That's as impressive as it gets. First and foremost, I love em big, and that big guy would be like the _Holy Grail_ to me.

May I ask, did you have to put in a special order for a really big Piraya, or did George just happen to get one in?


----------



## Judazzz (Jan 13, 2003)

Damn, Frank could gobble up those Cariba like M&M's








That fish really is something else


----------



## JorgeRemigio (Mar 31, 2005)

i was thinking (rare event) and i think You should call him HUGE FRANK!!!


----------



## bob351 (Oct 23, 2005)

sick


----------



## piranha_guy_dan (Oct 4, 2004)

if that thing ever makes an appearance in POTM its got my vote, hell you could use a disposible and ill still vote for that thing. if i EVER come to the motor city i HAVE to see the legend of frakinstein


----------



## DuffmanRC (Oct 2, 2003)

Nice pics wes, nice to finally get some quality ones of this beast.

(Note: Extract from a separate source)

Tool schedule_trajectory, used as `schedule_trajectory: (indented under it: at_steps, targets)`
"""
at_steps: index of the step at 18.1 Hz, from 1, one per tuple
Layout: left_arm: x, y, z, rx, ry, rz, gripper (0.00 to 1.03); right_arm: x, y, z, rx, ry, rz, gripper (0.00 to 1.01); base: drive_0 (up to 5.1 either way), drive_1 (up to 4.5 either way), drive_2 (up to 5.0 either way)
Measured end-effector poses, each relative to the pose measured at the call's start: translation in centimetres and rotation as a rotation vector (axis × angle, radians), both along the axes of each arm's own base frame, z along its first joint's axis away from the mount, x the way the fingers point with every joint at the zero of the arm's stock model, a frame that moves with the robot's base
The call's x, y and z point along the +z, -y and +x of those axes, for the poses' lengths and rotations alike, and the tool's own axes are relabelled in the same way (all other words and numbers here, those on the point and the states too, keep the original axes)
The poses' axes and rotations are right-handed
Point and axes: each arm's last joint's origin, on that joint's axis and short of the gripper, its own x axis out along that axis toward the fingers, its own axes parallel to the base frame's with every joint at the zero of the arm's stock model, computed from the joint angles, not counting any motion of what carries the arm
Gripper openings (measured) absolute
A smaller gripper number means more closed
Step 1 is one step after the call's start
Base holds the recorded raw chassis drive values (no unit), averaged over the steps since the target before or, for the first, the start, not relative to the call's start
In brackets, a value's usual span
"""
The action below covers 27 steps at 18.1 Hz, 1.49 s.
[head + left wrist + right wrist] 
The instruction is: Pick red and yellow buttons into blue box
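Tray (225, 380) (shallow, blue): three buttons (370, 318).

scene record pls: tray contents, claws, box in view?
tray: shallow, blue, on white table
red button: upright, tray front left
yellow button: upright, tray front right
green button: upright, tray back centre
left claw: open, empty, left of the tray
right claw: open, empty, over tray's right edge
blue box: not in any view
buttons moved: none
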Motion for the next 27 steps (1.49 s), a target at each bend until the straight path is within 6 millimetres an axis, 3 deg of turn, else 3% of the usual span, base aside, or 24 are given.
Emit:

honestly guys, these pics do not do this fish justice. If you think he looks big in the pics imagine this: A large pizza that is around 5" thick swimmin in your fish tank. He is absolutly amazing, and just look at him, other than the chinbump this fish is flawless.

What did you do with the 450 gallon that he was in wes?


----------



## Piranha King (Nov 28, 2002)

thanks guys, i sold the 450 to Largemouth.
wes


----------



## piranha_guy_dan (Oct 4, 2004)

more pics is needed







also why did you sell the 450???


----------



## L-Train (Jan 24, 2006)

WOW. That is one impressive fish I must say. Monster in size but he looks likda friendly with his huge forehead. What size was he when you got him? Please get a video of him feeding I would be really interested in seeing that


----------